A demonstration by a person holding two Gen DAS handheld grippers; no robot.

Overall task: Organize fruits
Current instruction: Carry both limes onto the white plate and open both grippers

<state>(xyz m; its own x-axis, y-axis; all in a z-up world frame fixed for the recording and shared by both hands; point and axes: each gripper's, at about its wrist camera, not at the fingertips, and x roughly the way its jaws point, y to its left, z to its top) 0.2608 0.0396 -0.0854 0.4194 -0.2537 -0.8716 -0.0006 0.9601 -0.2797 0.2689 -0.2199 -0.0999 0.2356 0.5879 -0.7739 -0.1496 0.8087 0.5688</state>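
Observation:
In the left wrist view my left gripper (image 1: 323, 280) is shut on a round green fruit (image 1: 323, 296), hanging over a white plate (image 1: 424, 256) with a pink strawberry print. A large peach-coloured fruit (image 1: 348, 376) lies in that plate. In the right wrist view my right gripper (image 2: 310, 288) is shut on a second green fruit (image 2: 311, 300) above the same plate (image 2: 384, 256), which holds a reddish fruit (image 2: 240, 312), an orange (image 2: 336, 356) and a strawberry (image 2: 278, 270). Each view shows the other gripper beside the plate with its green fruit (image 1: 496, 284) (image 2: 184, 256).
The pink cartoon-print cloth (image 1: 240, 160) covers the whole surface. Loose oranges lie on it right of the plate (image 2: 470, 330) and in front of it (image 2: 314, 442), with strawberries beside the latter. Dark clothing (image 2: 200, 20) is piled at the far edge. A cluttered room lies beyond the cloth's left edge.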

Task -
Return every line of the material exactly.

Response to the task -
A demonstration by a person holding two Gen DAS handheld grippers; no robot.

Overall task: Organize fruits
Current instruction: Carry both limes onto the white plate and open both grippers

<state>(xyz m; its own x-axis, y-axis; all in a z-up world frame fixed for the recording and shared by both hands; point and axes: each gripper's, at about its wrist camera, not at the fingertips, and x roughly the way its jaws point, y to its left, z to its top) 0.2608 0.0396 -0.0854 0.4194 -0.2537 -0.8716 -0.0006 0.9601 -0.2797 0.2689 -0.2199 -0.0999 0.2356 0.5879 -0.7739 -0.1496 0.8087 0.5688</state>
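Observation:
In the left wrist view my left gripper (image 1: 323, 280) is shut on a round green fruit (image 1: 323, 296), hanging over a white plate (image 1: 424, 256) with a pink strawberry print. A large peach-coloured fruit (image 1: 348, 376) lies in that plate. In the right wrist view my right gripper (image 2: 310, 288) is shut on a second green fruit (image 2: 311, 300) above the same plate (image 2: 384, 256), which holds a reddish fruit (image 2: 240, 312), an orange (image 2: 336, 356) and a strawberry (image 2: 278, 270). Each view shows the other gripper beside the plate with its green fruit (image 1: 496, 284) (image 2: 184, 256).
The pink cartoon-print cloth (image 1: 240, 160) covers the whole surface. Loose oranges lie on it right of the plate (image 2: 470, 330) and in front of it (image 2: 314, 442), with strawberries beside the latter. Dark clothing (image 2: 200, 20) is piled at the far edge. A cluttered room lies beyond the cloth's left edge.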

Nothing else belongs to the answer.